Olga Romulus. - La crise sanitaire a bien évidemment favorisé cette mutation un peu par la force des choses. Mais il faut être conscient que la Sécurité sociale a très largement financé ces missions. Par ailleurs le « passe sanitaire » a créé une forte contrainte pour la vaccination et les tests. Il s’agit d’un modèle économique assez artificiel et rien ne permet de dire aujourd’hui que les autres missions de services qui seront proposées dans le futur aux patients auront le même succès.
Philippe Becker. - L’effet de vague va forcément s’estomper, même s’il est difficile de dire si nous en avons fini avec la pandémie du Covid 19. Au-delà de ce constat, il faut se préparer à des années plus compliquées car le message du président de la République sur la fin de l’abondance annonce sans doute un retour à plus de normalité dans les dépenses de santé.
C’est la raison pour laquelle vous conseillez dans vos conclusions de conserver de la trésorerie et de consolider les capitaux propres des officines !
Olga Romulus. - Le passé a montré que les arbres ne montaient pas jusqu’au ciel, tout particulièrement dans le paysage officinal français.
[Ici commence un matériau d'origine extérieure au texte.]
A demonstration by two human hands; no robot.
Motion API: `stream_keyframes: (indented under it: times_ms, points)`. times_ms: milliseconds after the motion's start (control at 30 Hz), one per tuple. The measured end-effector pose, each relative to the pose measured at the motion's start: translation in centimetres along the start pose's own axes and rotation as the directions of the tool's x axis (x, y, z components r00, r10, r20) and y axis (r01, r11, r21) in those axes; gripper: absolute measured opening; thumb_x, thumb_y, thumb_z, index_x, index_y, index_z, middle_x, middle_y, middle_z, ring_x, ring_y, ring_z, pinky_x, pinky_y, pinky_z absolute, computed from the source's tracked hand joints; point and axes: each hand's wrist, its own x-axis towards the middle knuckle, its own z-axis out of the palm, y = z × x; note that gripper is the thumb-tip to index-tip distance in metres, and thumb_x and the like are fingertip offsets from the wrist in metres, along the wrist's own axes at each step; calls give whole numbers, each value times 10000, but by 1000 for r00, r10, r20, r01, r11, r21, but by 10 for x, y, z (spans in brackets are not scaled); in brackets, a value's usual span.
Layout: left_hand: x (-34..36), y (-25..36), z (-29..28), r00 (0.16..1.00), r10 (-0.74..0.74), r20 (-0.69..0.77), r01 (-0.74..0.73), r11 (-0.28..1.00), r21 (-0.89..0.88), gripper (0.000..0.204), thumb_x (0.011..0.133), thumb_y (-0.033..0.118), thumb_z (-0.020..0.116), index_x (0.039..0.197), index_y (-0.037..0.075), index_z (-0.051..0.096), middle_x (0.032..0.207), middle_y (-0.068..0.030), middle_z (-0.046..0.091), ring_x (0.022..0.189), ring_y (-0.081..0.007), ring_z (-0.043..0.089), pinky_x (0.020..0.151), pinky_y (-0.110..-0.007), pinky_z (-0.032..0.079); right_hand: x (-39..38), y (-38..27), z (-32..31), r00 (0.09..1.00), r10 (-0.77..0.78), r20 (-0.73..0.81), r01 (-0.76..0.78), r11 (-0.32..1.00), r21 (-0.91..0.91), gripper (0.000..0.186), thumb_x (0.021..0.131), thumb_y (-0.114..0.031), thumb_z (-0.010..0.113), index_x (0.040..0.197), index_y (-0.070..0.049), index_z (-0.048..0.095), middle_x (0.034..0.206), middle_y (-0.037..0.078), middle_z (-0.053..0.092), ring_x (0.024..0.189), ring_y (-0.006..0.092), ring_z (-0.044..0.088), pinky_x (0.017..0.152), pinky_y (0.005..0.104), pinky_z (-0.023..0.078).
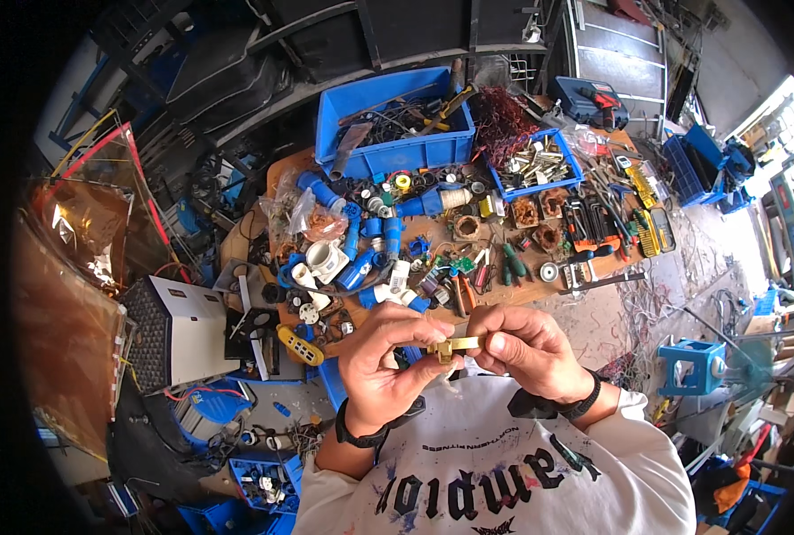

La recherche d’économie va redevenir un leitmotiv gouvernemental après la fin du « quoi qu’il en coûte ». Les bons résultats 2021, et probablement ceux de 2022, doivent effectivement inciter les officinaux à renforcer leurs capitaux propres pour des années moins glorieuses.
Philippe Becker. - Cette période peut être aussi l’occasion d’une réflexion stratégique sur le positionnement de son officine, sur ce qu’il faudrait faire pour améliorer son efficacité. Le défi du recrutement, qui va se poursuivre inéluctablement du fait du remplacement des classes d’âge importantes par des plus réduites, est un bon exemple. Sur le potentiel humain, les pharmacies devront investir de plus en plus ; ce qui aura pour corollaire une croissance de la masse salariale. Les ratios de notre étude vont sans nul doute bouger, d’où la nécessité impérieuse de garder de la trésorerie pour avoir une capacité à agir !
*Disponible auprès de www.fiducial.fr/Pharmacie.